## [What the exercise asks]
From the data below, copy exactly the lines that lie between the one holding "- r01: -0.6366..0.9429" and the one holding "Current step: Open", including both, and nothing more.

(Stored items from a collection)

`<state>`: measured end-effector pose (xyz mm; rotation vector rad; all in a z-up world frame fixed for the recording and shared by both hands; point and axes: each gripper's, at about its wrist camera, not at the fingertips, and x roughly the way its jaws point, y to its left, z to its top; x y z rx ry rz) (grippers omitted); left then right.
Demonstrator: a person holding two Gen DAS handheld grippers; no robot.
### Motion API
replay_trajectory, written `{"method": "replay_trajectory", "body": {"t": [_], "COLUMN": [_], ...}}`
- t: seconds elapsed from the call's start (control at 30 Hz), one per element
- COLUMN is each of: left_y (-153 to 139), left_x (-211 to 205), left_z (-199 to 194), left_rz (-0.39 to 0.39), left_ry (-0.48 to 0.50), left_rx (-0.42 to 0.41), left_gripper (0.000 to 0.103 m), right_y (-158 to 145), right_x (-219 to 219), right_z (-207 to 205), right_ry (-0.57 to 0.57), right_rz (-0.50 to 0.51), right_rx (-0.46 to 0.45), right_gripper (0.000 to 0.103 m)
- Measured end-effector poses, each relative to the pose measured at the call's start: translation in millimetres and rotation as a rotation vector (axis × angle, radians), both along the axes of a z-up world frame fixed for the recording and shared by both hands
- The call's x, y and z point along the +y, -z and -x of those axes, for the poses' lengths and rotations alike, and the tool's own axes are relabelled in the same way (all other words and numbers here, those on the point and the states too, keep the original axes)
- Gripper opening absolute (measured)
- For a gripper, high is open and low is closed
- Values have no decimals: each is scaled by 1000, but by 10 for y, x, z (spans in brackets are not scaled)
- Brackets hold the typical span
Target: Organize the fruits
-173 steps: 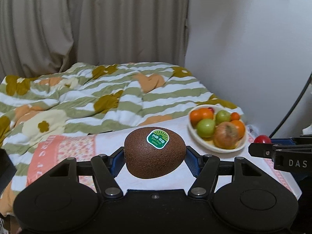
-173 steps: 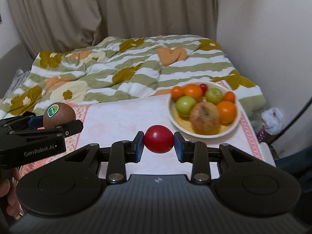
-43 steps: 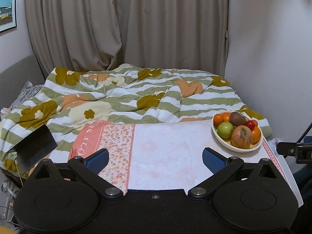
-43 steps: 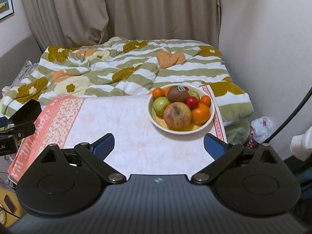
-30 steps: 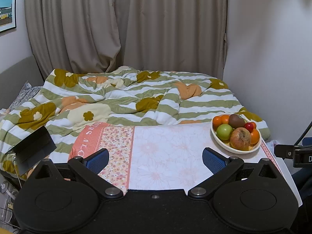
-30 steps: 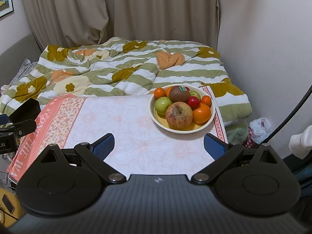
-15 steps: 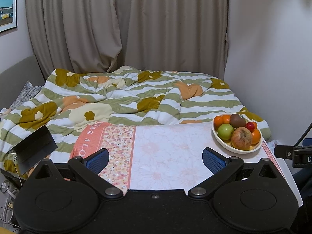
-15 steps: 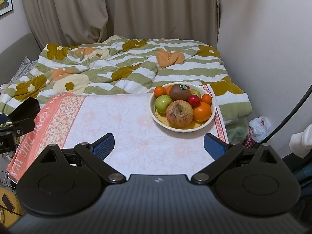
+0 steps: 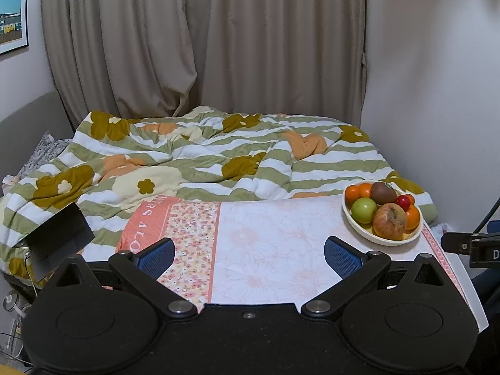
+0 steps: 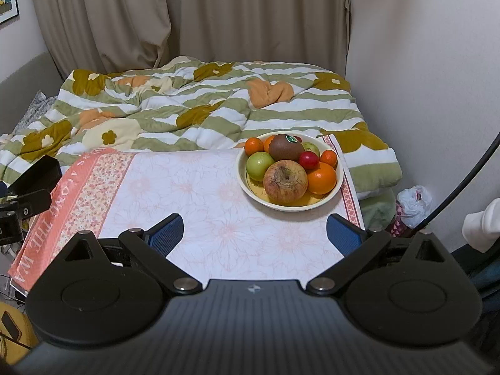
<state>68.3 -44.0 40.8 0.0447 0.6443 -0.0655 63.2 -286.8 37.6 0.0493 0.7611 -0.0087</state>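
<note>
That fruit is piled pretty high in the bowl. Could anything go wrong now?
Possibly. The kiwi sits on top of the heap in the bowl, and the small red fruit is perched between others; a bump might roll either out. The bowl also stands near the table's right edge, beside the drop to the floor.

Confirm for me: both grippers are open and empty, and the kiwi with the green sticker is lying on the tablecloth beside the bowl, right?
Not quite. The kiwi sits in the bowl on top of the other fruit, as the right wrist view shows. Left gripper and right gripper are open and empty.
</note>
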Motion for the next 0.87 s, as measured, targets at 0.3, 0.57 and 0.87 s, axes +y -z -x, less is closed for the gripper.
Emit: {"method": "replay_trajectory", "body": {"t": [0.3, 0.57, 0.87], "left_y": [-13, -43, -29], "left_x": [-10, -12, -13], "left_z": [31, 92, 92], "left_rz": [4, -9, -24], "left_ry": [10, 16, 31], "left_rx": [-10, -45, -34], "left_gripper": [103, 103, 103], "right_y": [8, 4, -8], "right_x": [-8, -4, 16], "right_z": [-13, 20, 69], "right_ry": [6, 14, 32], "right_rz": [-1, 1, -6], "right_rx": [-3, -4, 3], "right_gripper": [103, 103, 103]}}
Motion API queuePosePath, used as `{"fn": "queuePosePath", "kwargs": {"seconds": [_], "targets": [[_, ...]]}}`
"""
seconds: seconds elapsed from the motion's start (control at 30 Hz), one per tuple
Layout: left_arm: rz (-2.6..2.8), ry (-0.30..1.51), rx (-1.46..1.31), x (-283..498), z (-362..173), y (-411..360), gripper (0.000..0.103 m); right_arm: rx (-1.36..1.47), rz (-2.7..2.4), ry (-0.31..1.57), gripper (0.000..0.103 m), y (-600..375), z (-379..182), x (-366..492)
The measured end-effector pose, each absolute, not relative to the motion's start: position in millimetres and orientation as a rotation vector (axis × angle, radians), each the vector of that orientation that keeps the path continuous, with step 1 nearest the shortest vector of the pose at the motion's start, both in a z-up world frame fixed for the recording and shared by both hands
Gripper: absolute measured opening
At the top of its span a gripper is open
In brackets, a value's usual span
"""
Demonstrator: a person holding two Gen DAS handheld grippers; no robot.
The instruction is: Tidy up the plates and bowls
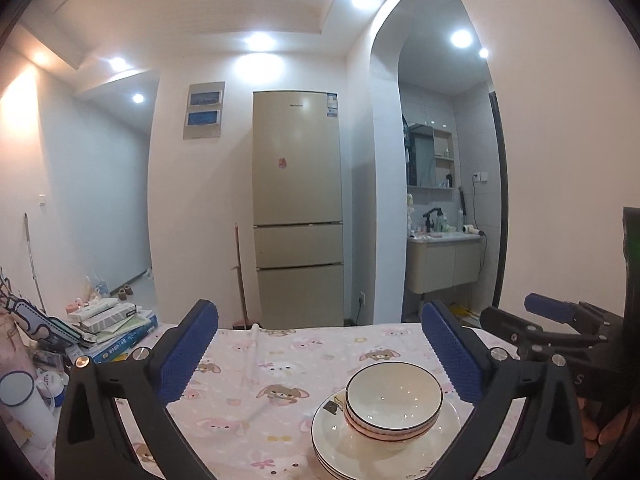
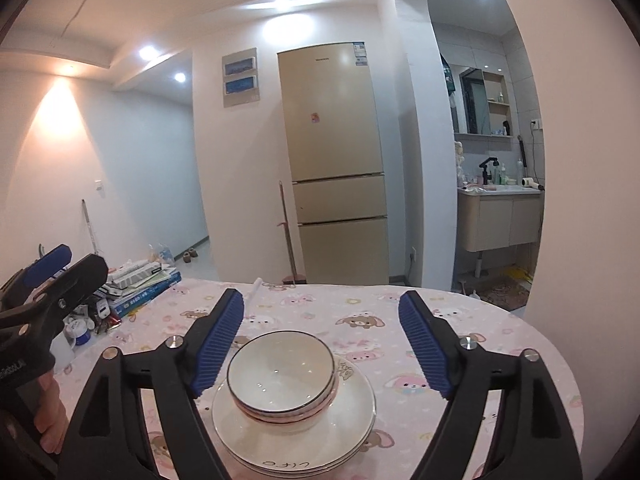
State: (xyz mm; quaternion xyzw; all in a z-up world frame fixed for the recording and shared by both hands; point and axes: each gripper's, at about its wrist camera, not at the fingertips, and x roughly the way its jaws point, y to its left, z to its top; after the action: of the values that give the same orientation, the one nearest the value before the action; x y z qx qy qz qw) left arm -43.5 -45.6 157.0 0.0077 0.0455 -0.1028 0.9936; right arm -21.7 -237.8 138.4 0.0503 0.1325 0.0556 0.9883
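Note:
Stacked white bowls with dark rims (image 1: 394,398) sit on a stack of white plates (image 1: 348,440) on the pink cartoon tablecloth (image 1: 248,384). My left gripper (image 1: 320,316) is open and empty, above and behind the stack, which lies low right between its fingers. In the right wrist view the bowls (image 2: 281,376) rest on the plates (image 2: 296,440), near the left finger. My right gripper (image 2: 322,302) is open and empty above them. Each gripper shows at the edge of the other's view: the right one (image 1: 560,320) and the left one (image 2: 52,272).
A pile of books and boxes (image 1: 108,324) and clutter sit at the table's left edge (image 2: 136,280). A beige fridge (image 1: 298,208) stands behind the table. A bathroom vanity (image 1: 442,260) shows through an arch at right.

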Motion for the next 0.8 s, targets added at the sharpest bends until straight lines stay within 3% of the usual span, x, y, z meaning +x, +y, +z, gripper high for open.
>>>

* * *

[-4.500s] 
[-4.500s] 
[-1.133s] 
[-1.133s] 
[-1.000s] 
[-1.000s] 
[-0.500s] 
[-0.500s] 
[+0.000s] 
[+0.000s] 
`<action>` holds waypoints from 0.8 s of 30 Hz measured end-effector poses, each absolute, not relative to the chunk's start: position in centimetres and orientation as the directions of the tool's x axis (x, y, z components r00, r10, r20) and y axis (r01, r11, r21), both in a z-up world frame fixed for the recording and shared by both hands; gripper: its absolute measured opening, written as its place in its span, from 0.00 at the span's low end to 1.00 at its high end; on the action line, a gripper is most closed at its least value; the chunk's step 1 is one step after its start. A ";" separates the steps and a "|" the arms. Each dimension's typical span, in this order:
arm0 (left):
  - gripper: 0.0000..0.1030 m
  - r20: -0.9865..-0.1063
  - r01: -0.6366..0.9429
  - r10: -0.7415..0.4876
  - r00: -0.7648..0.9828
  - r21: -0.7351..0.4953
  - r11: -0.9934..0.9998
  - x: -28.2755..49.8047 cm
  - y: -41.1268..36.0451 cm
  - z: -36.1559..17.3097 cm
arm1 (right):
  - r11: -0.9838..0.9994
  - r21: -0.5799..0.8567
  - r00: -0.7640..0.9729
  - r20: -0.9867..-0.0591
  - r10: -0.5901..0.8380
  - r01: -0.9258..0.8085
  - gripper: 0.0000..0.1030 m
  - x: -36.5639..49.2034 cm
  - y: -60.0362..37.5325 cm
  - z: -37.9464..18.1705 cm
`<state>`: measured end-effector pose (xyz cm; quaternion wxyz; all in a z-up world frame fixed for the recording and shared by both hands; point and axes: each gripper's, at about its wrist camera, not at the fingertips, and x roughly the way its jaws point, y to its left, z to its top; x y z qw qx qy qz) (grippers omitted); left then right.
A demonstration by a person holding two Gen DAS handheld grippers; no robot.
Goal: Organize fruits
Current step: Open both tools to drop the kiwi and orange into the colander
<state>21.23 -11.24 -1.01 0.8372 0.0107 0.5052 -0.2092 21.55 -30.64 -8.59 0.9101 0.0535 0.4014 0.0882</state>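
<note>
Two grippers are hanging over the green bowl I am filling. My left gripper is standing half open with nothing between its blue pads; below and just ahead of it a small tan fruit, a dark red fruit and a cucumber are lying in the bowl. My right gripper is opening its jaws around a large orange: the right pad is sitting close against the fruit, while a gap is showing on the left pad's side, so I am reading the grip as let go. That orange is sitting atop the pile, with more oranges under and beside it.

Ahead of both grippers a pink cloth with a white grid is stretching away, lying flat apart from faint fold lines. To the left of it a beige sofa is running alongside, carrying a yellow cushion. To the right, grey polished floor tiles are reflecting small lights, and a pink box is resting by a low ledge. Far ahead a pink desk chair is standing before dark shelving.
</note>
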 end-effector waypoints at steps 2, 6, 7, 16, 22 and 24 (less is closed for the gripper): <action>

## [Answer to the exercise]
  - r01: -0.6366..0.9429
  - r10: -0.7415..0.4876
  - r00: -0.7648..0.9828
  - r21: -0.7351..0.4953
  - r11: -0.9934..0.9998
  - x: -28.2755..49.8047 cm
  - y: -41.1268..36.0451 cm
  - z: -36.1559..17.3097 cm
arm1 (right):
  - r11: -0.9838..0.9994
  - r21: -0.5799..0.8567
  - r00: -0.7640..0.9729
  - r20: -0.9867..-0.0591
  - r10: -0.5901..0.8380
  - r01: -0.9258..0.8085
  - gripper: 0.0000..0.1030 m
  - x: -36.5639..49.2034 cm
  - y: -60.0362..37.5325 cm
  - z: -37.9464..18.1705 cm
`<state>`: measured end-effector pose (xyz cm; quaternion wxyz; all in a z-up world frame fixed for the recording and shared by both hands; point and axes: each gripper's, at about its wrist camera, not at the fingertips, and x roughly the way its jaws point, y to its left, z to its top; x y z qw qx qy qz) (grippers omitted); left then right.
A demonstration by a person holding two Gen DAS handheld grippers; no robot.
Goal: Organize fruits
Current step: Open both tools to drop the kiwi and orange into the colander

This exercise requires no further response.